*Work instructions*
Repeat precisely, and only, the lines between the line containing "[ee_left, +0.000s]" and the end of the listing below, both ends included.

------------

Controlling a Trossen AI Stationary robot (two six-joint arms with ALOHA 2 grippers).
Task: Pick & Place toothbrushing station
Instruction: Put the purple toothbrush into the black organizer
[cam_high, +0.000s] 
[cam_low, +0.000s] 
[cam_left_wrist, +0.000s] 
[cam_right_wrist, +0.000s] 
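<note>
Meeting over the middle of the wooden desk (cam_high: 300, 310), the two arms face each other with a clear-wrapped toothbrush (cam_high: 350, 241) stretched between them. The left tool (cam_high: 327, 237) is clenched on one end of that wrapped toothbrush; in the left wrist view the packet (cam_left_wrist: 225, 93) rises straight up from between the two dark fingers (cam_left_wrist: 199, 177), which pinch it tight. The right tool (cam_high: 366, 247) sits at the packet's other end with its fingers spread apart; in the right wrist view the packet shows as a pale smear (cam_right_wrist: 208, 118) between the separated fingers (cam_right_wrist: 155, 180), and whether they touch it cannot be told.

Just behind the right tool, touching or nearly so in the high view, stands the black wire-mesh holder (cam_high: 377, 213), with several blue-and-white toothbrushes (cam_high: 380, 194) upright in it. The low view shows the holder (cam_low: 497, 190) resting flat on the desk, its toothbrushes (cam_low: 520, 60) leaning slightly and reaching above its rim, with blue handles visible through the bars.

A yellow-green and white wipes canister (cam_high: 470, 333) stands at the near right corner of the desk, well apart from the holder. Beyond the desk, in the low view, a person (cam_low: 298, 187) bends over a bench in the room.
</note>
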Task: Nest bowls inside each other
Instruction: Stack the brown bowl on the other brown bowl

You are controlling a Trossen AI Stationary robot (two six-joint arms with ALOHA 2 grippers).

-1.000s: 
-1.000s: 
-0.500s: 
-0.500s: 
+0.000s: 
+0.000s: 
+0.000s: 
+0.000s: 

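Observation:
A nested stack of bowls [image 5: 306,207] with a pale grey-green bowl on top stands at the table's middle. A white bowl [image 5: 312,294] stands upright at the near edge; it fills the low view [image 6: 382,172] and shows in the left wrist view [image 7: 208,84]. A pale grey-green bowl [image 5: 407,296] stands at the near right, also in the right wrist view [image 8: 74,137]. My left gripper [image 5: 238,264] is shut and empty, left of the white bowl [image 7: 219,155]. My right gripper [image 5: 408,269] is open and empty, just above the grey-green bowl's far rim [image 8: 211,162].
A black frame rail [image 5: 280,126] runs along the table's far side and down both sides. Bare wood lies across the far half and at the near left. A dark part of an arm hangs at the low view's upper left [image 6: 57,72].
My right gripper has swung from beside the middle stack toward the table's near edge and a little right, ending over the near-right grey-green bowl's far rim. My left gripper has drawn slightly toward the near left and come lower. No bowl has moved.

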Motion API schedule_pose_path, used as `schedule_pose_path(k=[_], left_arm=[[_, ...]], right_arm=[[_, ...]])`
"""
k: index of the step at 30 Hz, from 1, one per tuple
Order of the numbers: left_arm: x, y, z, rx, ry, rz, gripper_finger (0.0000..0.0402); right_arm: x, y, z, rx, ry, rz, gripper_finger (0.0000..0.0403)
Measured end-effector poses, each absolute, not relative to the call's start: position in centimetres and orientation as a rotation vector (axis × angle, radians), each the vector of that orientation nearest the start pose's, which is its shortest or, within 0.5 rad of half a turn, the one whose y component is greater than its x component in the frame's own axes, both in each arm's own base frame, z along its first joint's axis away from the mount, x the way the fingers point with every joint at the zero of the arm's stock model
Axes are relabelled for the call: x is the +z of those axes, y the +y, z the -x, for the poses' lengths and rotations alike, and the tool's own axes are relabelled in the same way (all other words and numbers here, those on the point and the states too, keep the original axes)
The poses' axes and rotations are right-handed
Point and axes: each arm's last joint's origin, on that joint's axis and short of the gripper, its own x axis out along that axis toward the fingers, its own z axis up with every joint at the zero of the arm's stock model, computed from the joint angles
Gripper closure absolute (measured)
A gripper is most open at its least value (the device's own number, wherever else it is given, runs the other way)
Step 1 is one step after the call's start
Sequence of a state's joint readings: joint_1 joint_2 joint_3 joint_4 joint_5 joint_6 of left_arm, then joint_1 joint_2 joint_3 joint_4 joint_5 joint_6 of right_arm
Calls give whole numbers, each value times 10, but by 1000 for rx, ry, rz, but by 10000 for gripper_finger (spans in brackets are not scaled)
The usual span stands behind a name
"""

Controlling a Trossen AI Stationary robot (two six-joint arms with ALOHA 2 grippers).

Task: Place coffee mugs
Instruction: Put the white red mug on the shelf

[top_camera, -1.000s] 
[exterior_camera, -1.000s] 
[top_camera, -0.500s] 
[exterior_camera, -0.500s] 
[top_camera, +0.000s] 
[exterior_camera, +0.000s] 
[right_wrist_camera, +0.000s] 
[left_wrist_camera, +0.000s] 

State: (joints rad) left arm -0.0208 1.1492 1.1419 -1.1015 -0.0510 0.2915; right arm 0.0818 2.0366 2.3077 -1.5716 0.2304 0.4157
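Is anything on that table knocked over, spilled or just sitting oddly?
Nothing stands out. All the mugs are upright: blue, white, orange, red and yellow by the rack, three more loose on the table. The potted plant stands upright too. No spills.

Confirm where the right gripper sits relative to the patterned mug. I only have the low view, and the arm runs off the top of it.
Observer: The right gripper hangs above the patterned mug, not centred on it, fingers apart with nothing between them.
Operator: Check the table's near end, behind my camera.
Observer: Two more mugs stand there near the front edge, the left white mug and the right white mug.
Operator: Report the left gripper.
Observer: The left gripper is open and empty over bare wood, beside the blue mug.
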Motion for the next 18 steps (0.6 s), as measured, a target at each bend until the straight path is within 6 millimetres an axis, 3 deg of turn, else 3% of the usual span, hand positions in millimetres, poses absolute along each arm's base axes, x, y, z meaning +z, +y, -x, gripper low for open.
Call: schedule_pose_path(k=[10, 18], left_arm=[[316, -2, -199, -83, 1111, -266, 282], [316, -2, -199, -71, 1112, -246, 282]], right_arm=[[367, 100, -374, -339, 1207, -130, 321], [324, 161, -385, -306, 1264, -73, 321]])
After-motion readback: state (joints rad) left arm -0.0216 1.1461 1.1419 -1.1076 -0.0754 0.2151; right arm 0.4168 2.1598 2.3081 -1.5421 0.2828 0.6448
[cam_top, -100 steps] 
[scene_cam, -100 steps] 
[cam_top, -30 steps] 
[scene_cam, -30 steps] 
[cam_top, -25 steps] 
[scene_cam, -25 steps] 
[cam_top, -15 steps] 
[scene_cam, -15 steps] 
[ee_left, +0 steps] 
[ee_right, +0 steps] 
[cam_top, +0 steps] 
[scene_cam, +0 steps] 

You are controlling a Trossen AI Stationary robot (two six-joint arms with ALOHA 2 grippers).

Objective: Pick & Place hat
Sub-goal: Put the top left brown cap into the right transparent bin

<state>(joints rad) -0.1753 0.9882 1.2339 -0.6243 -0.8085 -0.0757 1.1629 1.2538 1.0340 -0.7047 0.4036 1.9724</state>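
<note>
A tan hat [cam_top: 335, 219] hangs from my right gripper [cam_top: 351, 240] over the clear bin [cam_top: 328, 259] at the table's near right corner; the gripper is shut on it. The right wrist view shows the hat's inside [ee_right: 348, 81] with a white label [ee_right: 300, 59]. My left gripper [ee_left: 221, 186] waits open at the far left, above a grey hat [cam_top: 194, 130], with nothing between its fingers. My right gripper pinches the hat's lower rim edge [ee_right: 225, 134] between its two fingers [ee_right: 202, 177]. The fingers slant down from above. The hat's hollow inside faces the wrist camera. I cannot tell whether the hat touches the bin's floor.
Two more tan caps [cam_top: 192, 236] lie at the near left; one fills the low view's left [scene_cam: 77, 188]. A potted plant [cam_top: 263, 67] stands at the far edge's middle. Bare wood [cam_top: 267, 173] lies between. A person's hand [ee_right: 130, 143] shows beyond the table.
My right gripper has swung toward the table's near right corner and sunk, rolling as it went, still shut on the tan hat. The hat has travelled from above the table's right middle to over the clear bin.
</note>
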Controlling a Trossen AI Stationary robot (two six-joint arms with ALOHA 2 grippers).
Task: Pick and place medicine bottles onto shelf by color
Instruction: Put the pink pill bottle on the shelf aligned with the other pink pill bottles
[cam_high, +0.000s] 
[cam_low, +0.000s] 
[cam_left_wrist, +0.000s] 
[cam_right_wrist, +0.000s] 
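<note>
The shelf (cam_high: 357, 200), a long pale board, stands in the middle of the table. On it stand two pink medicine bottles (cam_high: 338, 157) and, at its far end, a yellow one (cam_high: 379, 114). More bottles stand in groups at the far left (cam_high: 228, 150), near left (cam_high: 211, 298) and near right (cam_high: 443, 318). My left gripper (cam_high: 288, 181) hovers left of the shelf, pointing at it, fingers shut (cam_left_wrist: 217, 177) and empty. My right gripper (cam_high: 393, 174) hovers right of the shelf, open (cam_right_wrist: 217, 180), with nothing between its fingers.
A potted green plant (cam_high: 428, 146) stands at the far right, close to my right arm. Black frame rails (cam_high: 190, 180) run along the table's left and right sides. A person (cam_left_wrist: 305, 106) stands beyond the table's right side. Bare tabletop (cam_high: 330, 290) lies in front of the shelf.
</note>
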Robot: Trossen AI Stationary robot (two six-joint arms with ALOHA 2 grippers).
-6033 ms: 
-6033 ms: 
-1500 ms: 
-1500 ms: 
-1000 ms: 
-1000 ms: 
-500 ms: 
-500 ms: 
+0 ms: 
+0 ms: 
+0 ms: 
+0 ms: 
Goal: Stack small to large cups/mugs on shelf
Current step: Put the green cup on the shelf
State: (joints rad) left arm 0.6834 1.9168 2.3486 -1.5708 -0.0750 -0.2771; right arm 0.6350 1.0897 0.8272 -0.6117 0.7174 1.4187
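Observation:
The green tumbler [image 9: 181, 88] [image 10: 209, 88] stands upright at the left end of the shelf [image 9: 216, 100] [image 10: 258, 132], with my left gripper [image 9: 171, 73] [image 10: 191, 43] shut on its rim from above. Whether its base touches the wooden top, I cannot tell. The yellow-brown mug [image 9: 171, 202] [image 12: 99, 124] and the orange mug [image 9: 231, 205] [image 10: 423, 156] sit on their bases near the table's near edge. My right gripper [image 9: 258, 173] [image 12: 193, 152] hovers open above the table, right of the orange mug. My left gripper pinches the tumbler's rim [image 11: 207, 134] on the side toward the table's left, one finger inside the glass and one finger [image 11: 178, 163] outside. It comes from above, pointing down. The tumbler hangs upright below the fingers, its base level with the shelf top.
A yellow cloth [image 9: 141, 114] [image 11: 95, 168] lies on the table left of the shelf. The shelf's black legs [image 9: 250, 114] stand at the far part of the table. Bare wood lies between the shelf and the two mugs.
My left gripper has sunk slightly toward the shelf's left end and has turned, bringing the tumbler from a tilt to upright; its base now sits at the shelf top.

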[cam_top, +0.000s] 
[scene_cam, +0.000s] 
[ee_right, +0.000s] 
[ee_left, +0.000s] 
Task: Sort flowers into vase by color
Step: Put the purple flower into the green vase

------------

*Response to the exercise*
[ee_left, +0.000s] 
Task: Sort flowers into vase by color
Step: Put the purple flower into the green vase

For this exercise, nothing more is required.